((

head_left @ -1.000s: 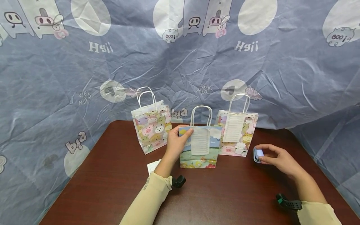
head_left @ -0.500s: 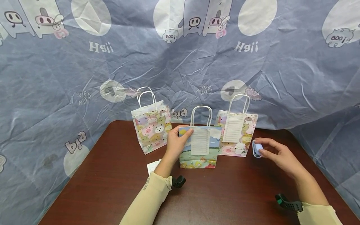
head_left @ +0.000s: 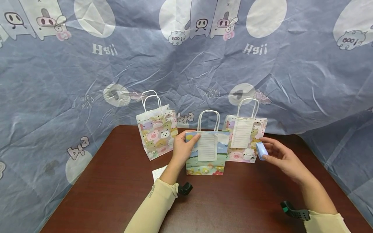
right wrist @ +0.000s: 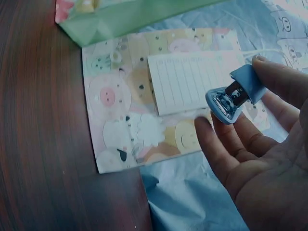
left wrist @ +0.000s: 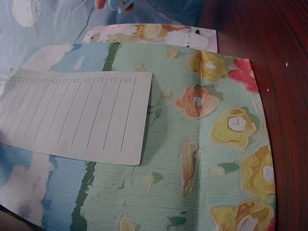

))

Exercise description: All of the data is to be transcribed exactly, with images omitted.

Response to the exercise:
head_left @ -1.000s: 
head_left @ -0.500s: 
head_left @ +0.000s: 
right wrist @ +0.000s: 
left wrist @ +0.000s: 

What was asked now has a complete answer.